Note: If you're a glutton for political posturing, you can view streaming videos of several commercials. Here's where to find them:
http://www.ustelecom.org/index.php?urh=home.news.multimedia
http://www.wewantchoice.com
http://www.cable-provides.com/trailer_content.html
To anyone outside the industries and the legislative target audiences, the saturation ad campaign is nothing short of perplexing. And that's how the cable lobbyists want it. So long as legislators are confused, they will not vote to unleash telephone companies into the video delivery business, NCTA officials told me with hope in their voices.
The TV ads seemed never-ending, especially while Congress was in session and the bill from Rep. Joe Barton (R-Texas) authorizing national cable franchises was under consideration. Even after the House Commerce Committee approved Barton's bill in late April, the ads continued.
ASTROTURF CAMPAIGNS
They appeared with such frequency that commercial pods often had back-to-back commercials from both sides--thereby ensuring confusion to all but the most assiduous viewers. Most of the commercials seemed to run during local newscasts and public affairs shows and adjacent to upmarket programs likely to be viewed by the target audience. A Washington investment analyst jokingly confessed to me that he must watch the same shows as the targeted congressional staffers--given the frequency he saw the pro- and antitelco TV messages.

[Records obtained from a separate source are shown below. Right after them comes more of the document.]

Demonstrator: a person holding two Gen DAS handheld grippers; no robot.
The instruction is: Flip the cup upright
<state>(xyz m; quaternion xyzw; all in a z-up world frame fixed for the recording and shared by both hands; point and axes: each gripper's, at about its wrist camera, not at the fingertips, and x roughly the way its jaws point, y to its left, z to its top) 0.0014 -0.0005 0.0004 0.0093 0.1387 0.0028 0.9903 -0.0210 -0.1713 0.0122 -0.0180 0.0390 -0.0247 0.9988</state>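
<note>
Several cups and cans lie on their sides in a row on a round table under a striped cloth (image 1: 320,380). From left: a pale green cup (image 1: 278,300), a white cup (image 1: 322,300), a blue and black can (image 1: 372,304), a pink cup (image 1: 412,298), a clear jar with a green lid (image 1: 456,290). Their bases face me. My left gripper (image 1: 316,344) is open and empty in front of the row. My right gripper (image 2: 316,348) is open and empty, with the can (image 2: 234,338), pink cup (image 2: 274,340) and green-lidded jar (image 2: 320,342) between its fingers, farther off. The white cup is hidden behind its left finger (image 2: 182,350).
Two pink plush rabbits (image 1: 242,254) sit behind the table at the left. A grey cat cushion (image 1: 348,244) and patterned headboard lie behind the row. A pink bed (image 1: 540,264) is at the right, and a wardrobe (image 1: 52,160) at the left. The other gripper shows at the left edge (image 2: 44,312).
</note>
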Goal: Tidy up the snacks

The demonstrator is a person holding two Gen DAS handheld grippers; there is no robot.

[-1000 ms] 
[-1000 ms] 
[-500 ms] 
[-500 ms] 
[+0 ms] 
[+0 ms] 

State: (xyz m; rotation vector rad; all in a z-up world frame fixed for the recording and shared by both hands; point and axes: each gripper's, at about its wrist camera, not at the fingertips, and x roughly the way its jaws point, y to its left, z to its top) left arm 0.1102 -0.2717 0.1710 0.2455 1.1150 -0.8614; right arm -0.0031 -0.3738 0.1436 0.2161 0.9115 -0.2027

Adding to everyone's confusion was the sprouting of "astroturf" campaigns. That's the term for the faux "grassroots" groups that spring up during hotly contested battles such as this one: designed to create the illusion of public interest"support. For example, the benignly-named "TV 4 Us Coalition" made frequent commercial appearances, stressing its slogan "We want choice" as it aggressively cited cable TV operator abuses.
The roster of Coalition members includes The National Taxpayers Union, the Latino Coalition, the Small Business & Entrepreneurship Council, the Women's Presidents Organization, the Construction Industry Foundation, the Citizenship Foundation--and, oh yes, a dozen telecom manufacturers, the National Association of Manufacturers and AT&T. You can probably guess correctly whose money actually paid for the coalition's ads.
Meanwhile, the cable cause is abetted by groups such as the "Broadband Everywhere Coalition," a campaign--mostly using print media for now--that focuses on what it calls "The Phoneys." Funded by NCTA, the American Cable Association plus African-American, Hispanic and women's groups, "Broadband Everywhere," has propounded "myths versus realities" to point out that the telcos have failed in all their previous efforts to develop video services.
At its peak, the various campaigns were spending a total of about $975,000 per week on Washington-area media, overwhelming local TV, according to data I compiled from local TV stations, broadcast monitoring services, and advertising executives. It was a nice bonanza for the TV stations. The biggest spenders were USTA, which bought about $1.5 million in TV spots during six weeks (that is, about $250,000 per week). AT&T, for its "Choice" campaign--which prominently featured the term "Competition" in its on-screen graphics--spent up to $600,000 per week. The "TV4US" astroturf assault (funded by AT&T and others) spent $75,000 per week for at least four weeks.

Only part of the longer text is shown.